WORK REQUEST: What lines of the data include the string "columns"? Copy them all.

LISTED ENTRIES:
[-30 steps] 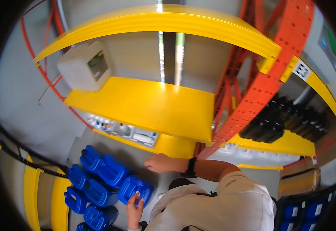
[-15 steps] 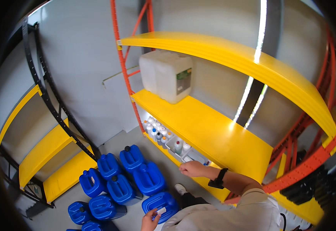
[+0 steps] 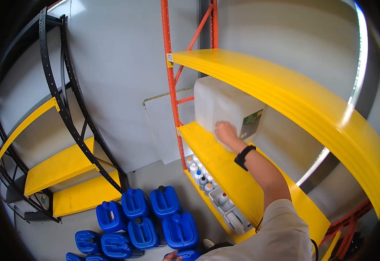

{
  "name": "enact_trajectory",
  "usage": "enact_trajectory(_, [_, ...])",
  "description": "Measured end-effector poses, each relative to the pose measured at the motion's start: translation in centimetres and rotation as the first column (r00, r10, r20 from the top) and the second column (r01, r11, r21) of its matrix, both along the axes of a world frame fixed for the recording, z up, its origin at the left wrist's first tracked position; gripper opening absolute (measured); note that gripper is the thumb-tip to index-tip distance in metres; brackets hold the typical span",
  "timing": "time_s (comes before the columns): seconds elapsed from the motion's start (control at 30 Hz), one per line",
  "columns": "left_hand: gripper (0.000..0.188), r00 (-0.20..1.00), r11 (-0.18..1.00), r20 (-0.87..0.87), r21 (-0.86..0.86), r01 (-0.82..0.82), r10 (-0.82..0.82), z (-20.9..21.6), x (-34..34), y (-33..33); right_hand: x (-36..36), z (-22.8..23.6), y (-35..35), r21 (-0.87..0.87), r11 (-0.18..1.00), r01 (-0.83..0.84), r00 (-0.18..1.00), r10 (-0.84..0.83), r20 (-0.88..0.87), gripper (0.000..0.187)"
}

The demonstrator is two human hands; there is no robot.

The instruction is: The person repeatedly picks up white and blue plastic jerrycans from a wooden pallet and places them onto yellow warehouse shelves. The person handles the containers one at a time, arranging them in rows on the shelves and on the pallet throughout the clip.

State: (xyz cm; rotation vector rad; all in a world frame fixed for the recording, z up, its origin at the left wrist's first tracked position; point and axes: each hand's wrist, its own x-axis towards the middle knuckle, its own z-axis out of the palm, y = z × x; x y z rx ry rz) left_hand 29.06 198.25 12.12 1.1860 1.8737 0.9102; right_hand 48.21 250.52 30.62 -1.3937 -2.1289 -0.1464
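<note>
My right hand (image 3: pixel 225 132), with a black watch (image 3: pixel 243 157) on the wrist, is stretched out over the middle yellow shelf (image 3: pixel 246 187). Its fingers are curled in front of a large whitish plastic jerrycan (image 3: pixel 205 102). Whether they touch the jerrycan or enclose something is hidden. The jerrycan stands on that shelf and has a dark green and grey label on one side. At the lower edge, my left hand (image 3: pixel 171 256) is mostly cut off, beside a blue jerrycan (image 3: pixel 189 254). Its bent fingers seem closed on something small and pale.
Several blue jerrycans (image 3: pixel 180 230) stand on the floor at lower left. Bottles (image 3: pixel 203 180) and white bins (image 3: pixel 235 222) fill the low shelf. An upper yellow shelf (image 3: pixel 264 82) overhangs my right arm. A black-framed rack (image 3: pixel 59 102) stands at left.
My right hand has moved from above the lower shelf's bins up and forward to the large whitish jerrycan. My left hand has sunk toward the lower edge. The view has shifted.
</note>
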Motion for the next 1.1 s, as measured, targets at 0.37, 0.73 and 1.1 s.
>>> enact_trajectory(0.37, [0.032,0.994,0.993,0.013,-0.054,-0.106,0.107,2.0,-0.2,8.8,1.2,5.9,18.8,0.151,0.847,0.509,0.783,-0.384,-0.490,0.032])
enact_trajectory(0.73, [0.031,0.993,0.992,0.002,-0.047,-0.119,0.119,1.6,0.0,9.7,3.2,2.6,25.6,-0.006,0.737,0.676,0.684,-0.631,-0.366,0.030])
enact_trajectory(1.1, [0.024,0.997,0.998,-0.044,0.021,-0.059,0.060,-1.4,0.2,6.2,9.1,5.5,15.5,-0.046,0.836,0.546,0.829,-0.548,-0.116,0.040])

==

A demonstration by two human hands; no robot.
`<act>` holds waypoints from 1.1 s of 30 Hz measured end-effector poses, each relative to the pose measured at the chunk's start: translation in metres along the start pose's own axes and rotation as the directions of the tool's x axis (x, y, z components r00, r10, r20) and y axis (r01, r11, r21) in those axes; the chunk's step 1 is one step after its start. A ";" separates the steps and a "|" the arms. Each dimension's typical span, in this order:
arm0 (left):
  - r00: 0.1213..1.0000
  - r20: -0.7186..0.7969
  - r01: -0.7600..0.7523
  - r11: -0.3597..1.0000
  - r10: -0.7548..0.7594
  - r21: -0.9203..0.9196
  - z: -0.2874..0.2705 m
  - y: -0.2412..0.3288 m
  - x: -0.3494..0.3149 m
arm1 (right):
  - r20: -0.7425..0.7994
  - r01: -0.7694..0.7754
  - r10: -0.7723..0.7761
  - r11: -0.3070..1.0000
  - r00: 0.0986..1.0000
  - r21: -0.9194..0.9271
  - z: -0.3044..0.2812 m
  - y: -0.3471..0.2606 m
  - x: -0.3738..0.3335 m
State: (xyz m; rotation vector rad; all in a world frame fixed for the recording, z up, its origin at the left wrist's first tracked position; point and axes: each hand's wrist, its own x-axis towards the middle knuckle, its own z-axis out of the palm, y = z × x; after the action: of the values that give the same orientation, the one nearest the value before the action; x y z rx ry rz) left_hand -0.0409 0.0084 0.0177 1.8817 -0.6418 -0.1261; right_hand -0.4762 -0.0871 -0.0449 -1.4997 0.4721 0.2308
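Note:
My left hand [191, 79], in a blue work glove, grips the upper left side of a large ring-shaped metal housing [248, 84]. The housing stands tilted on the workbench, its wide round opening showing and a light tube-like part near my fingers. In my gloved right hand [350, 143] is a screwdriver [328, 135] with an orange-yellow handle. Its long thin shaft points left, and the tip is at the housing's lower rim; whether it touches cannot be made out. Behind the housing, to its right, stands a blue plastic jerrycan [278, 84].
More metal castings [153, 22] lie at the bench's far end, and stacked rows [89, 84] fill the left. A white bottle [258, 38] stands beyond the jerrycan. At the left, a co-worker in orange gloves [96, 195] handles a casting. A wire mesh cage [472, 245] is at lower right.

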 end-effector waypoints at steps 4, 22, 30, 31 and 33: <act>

RESULT OF THIS EXERCISE:
  "timing": "time_s (comes before the columns): seconds elapsed from the motion's start (control at 30 Hz), one per line",
  "columns": "left_hand: gripper (0.000..0.188), r00 (-0.20..1.00), r11 (-0.18..1.00), r20 (-0.87..0.87), r21 (-0.86..0.86), r01 (-0.82..0.82), r10 (-0.82..0.82), z (-20.9..21.6), x (-34..34), y (-33..33); right_hand: x (-36..36), z (-22.8..23.6), y (-35..35), r21 (-0.87..0.87), r11 (-0.18..1.00), r01 (-0.83..0.84), r00 (-0.18..1.00), r10 (-0.84..0.83), r20 (-0.88..0.87), gripper (0.000..0.187)"

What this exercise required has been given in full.